Déconcentré, il dépose sa bande dessinée pour consulter rapidement son site. Il s'aperçoit qu'il a un nouveau message dans sa boîte de réception, venant d'une anonyme :
« Hello, Al ! Je suis une super grande fan ! Je sais que ça paraît fou, mais j'aurais un service à te demander.

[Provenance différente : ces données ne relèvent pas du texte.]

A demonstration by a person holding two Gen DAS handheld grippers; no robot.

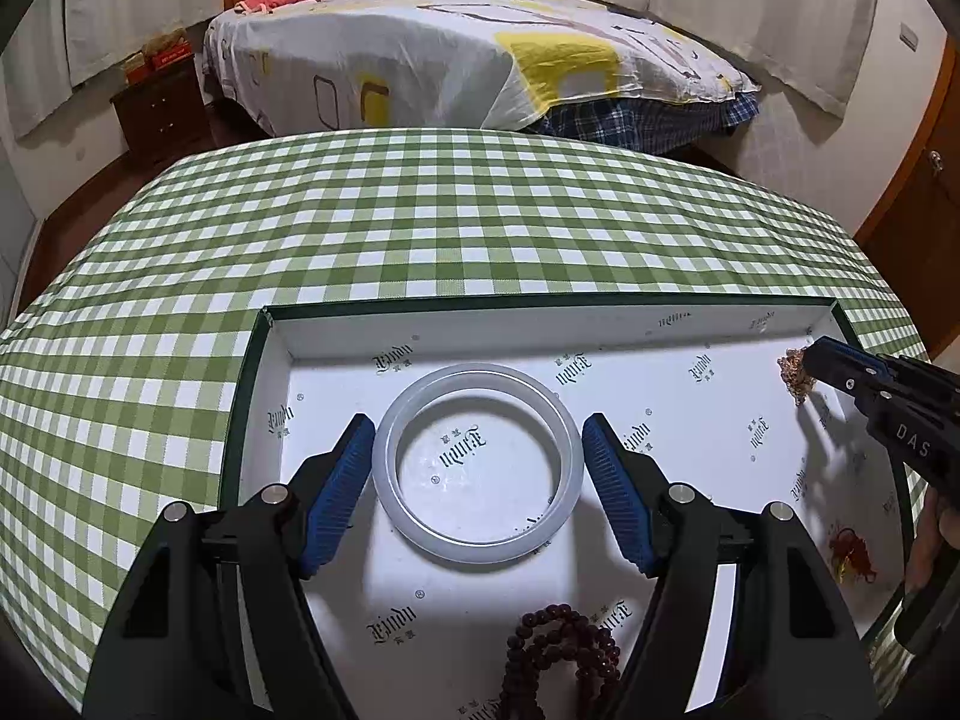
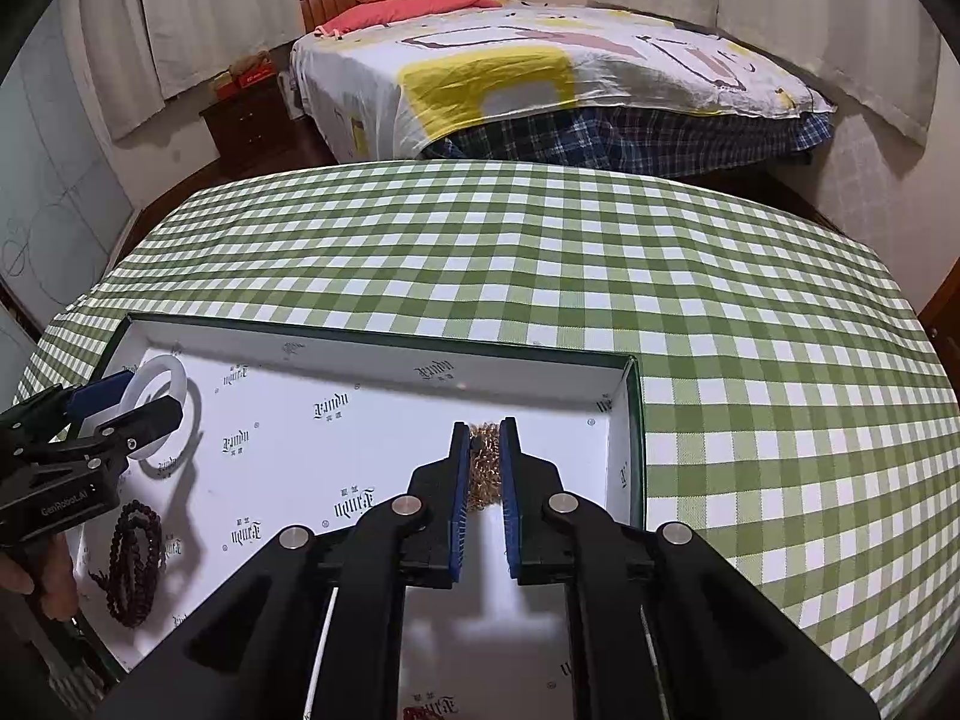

Est-ce qu'on pourrait se rencontrer ce soir ?
Anonymousgirl007. »
Il pousse un long soupir de lassitude, avant de taper sa réponse :
« Bien-sûr, où et quand tu veux :). »
Al entend un ricanement.
« T'es sérieux, là ? se moque la silhouette.
- Bah quoi ? Je ne pouvais pas refuser, se justifie-t-il, tentant de se focaliser sur sa lecture.
- Donc tu vas rencontrer une inconnue, juste comme ça, parce qu'elle te le demande ? Tu as déjà oublié ce que les inconnus sont capables de faire ?
- ... Bah ouais. Si ça se trouve, c'est une gamine cancéreuse dont le dernier souhait serait de me rencontrer avant de mourir. Et puis, je sais me défendre, maintenant. Tu vas me laisser lire, oui ? »
L'ombre se volatilise tout à coup, au grand soulagement de son interlocuteur.
Al est bien conscient du paradoxe entre sa volonté d'être tranquille, et le fait d'être toujours présent pour ses fans. Néanmoins, il ne peut rejeter sa nature profonde, qui est celle d'un homme toujours au service de son prochain. Alors, il endure la fatigue pour rester fidèle à ses principes.
L'inconnue lui fournit l'adresse, ainsi que l'heure du rendez-vous.
***
En fin d'après-midi, Al marche paresseusement dans une rue peu fréquentée pour se rendre au lieu indiqué. Les maisons sont un peu espacées entre elles, créant des ruelles sombres.
Subitement, il entend un hurlement. Tout air d'épuisement disparaît immédiatement en lui. Son regard devient plus vivant et il fonce vers l'origine du bruit.